Pensamos que la vida era el juego y el mundo, la pelota
Samuel Armijo // @desdelabarrera
Las crisis nos enfrentan con la realidad para replantearnos todas las hojas de papel escritas hasta ahora. El destino te lleva a agarrarte a la baranda equivocada y acabar el libro o, por contra, seguir escribiendo aunque eligiendo otro color de tinta. Ahora sabemos que la única bufanda que teníamos era en los ojos para no mirar de frente a la muerte.
El fútbol mueve la pelota pero también al mundo. Cuando un jugador acierta un pase o anota gol el hincha ve en él el éxito personal propio. Si no hay juego no hay donde derramar nuestras aspiraciones vitales. El fútbol tolera y admite un globo infinito donde caben las frustraciones y afrentas de media humanidad.

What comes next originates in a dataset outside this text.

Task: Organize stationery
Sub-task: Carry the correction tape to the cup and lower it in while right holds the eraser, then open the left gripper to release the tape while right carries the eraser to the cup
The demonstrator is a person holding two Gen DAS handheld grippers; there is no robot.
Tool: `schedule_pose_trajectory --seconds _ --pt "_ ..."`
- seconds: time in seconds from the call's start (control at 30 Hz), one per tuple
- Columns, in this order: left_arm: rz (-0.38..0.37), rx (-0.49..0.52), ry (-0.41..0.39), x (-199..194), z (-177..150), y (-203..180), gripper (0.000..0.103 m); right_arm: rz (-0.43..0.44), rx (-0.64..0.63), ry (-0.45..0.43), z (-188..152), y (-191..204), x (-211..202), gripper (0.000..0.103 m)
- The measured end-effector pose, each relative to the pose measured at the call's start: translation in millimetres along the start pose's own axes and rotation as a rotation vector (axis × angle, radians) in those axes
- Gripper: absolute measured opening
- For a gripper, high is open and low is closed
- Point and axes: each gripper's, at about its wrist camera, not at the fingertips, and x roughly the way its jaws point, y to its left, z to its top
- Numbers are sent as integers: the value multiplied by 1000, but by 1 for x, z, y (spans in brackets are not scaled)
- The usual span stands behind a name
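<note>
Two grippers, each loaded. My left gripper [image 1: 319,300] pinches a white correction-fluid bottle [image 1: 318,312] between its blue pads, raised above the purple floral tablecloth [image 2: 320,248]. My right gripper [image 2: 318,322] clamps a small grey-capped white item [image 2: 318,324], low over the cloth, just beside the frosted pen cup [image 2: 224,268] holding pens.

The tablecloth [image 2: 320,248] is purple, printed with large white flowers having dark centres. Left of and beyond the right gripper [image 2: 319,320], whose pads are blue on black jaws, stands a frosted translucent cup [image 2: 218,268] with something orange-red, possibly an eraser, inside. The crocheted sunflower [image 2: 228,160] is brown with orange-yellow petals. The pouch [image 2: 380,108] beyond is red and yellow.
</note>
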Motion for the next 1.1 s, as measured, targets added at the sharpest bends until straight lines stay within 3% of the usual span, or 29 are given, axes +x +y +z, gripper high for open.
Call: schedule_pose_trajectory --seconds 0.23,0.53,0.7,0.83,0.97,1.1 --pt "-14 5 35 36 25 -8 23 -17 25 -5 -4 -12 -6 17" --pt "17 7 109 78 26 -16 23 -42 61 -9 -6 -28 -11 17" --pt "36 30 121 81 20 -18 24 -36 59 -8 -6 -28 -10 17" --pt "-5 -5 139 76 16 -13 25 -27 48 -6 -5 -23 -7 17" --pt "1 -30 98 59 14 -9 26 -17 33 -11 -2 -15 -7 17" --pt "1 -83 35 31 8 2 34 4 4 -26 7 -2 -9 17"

La capacidad de absorción del juego hipnotiza no sólo a quien no tiene la pelota sino también al espectador. Buscamos cada vez pantallas con más pulgadas para acabar siempre en el mismo punto. El balón acapara flashes en la permanente búsqueda del entrenador por la ocupación de espacios, ese obsesivo orden de fichas cuyas carencias y desatenciones rompen el trabajo de la semana.
El balón sostiene las fobias de una trinchera hacia otra incluso sin reconocer a nadie del bando de enfrente y nos convierte en entrenadores, futbolistas, presidentes o periodistas en un micro mundo real como el que intentamos crear ahora aislados en nuestra comunidad de vecinos.
El fútbol nos hace participes de una idea jerarquizada en la que adquirimos un papel muy definido volcando las irrealidades propias de un escuadrón de batalla. En estos días nos damos cuenta que necesitamos esa recreación porque no tenemos fosa donde arrojar el espejo en el que nos miramos.